Using the records below, transcribe word for word the stretch from the line that contains "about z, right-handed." through the line that contains "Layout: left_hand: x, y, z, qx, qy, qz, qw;", both end lines included, and nothing else.
--------------------
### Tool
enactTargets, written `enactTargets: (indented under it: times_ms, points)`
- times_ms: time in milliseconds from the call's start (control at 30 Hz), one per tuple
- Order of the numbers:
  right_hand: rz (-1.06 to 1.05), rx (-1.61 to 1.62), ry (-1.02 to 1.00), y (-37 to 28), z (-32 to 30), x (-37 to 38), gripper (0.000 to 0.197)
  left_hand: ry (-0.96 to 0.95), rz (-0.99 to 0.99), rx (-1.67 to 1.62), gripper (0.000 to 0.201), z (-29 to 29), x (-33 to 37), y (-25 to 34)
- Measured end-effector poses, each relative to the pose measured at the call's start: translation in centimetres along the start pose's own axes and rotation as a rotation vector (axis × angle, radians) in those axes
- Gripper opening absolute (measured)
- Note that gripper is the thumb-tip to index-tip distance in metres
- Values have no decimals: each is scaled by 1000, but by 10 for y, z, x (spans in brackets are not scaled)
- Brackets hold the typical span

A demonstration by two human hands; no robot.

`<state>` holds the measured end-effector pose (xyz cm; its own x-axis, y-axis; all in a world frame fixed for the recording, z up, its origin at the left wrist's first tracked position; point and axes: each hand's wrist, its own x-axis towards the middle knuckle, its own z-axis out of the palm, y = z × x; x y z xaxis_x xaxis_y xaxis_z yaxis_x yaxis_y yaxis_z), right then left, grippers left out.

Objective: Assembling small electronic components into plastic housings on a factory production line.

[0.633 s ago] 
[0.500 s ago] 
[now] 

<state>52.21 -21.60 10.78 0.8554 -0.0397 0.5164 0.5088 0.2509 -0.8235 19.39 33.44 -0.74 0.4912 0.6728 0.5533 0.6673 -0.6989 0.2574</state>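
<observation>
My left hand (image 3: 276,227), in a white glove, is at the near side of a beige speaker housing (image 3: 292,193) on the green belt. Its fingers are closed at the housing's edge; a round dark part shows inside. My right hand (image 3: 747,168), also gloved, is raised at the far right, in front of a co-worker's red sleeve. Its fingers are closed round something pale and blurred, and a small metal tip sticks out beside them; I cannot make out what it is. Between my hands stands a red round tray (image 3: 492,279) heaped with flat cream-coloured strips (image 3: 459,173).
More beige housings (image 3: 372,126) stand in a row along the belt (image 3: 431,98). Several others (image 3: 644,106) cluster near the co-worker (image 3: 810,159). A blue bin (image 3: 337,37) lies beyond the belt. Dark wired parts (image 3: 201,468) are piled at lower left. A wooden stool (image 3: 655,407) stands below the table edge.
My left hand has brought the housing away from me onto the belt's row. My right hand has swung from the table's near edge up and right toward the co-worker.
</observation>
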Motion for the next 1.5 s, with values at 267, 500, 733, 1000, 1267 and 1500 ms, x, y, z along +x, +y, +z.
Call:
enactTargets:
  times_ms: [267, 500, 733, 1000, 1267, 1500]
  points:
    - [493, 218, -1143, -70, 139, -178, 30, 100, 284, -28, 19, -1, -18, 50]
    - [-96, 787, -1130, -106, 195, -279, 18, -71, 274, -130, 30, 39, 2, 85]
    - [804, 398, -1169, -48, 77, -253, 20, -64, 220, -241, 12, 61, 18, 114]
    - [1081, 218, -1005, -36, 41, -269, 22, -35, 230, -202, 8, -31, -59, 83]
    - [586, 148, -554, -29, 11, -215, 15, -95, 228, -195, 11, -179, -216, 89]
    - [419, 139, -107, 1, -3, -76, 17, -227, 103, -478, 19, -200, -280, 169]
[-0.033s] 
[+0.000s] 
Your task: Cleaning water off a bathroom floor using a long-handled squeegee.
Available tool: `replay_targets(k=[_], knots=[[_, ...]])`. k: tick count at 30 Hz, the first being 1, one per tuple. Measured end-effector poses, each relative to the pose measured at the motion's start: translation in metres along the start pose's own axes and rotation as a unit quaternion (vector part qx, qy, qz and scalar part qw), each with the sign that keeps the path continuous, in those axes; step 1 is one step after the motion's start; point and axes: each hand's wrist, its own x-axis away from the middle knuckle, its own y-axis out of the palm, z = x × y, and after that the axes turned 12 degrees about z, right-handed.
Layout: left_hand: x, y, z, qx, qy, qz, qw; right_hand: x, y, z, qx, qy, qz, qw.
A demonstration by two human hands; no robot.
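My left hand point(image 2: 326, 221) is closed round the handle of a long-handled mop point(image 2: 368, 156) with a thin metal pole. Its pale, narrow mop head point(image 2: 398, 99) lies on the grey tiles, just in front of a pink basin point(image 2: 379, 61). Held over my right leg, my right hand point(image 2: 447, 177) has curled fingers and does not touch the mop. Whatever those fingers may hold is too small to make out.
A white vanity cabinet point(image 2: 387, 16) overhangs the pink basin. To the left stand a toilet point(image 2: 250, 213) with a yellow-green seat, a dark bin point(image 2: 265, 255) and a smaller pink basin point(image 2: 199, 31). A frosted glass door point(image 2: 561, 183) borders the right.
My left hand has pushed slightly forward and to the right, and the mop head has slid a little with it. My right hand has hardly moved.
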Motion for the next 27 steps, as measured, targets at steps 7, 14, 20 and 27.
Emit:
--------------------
*Exercise answer:*
Available tool: `replay_targets(k=[_], knots=[[_, ...]])`. k: tick count at 30 Hz, the first being 1, one per tuple. Measured end-effector poses, each relative to the pose measured at the motion's start: translation in metres along the start pose's own axes and rotation as a unit quaternion (vector part qx, qy, qz and scalar part qw), each with the sign that keeps the path continuous, in those axes; step 1 is one step after the motion's start; point and axes: each hand's wrist, its own x-axis away from the middle knuckle, its own y-axis out of the palm, z = x × y, and after that the axes turned 12 degrees about z, right-handed.
Layout: left_hand: x, y, z, qx, qy, qz, qw; right_hand: x, y, z, qx, qy, qz, qw.

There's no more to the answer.